Problem to work on: Every line of the records that holds the word "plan" should be copied.
── Data excerpts ──
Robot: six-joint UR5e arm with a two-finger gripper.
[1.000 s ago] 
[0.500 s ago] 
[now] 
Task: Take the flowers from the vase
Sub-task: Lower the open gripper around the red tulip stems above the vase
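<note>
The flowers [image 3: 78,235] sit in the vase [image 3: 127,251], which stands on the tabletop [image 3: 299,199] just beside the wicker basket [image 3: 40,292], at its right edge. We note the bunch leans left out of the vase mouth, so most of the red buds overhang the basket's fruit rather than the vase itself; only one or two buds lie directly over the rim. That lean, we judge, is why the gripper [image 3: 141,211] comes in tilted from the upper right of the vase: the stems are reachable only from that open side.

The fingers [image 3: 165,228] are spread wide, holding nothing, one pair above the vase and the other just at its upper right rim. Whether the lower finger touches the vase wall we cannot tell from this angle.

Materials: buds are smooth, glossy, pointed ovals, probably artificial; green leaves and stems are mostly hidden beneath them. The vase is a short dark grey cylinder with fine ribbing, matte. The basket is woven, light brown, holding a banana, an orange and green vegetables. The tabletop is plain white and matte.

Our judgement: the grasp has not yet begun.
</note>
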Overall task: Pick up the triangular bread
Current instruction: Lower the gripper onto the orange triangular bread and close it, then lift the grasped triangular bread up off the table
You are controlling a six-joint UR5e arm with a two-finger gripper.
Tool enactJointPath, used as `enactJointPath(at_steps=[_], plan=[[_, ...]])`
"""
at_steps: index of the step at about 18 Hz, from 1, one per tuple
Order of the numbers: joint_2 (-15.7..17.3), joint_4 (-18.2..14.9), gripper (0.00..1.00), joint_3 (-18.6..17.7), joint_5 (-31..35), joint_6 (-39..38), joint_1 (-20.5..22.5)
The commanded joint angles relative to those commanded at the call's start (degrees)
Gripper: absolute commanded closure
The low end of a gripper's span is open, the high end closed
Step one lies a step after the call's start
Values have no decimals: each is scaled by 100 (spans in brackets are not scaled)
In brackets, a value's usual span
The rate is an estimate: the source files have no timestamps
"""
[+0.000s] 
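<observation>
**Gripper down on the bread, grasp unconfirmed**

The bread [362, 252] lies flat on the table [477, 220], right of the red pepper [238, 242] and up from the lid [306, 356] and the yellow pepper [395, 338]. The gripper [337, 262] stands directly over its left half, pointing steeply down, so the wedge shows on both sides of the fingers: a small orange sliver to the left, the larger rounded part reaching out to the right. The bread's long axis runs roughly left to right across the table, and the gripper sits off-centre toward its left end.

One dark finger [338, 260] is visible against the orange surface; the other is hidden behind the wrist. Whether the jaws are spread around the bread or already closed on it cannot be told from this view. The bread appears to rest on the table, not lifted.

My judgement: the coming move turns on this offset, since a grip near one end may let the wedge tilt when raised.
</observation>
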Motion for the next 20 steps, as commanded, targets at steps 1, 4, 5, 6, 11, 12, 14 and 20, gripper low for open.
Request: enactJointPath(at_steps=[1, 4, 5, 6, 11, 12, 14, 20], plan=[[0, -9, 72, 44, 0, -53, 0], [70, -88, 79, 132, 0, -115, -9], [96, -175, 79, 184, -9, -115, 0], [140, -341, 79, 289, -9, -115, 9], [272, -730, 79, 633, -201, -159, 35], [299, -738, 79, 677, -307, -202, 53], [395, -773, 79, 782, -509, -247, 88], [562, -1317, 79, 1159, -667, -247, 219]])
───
The answer:
Tool enactJointPath, used as `enactJointPath(at_steps=[_], plan=[[_, ...]])`
Request: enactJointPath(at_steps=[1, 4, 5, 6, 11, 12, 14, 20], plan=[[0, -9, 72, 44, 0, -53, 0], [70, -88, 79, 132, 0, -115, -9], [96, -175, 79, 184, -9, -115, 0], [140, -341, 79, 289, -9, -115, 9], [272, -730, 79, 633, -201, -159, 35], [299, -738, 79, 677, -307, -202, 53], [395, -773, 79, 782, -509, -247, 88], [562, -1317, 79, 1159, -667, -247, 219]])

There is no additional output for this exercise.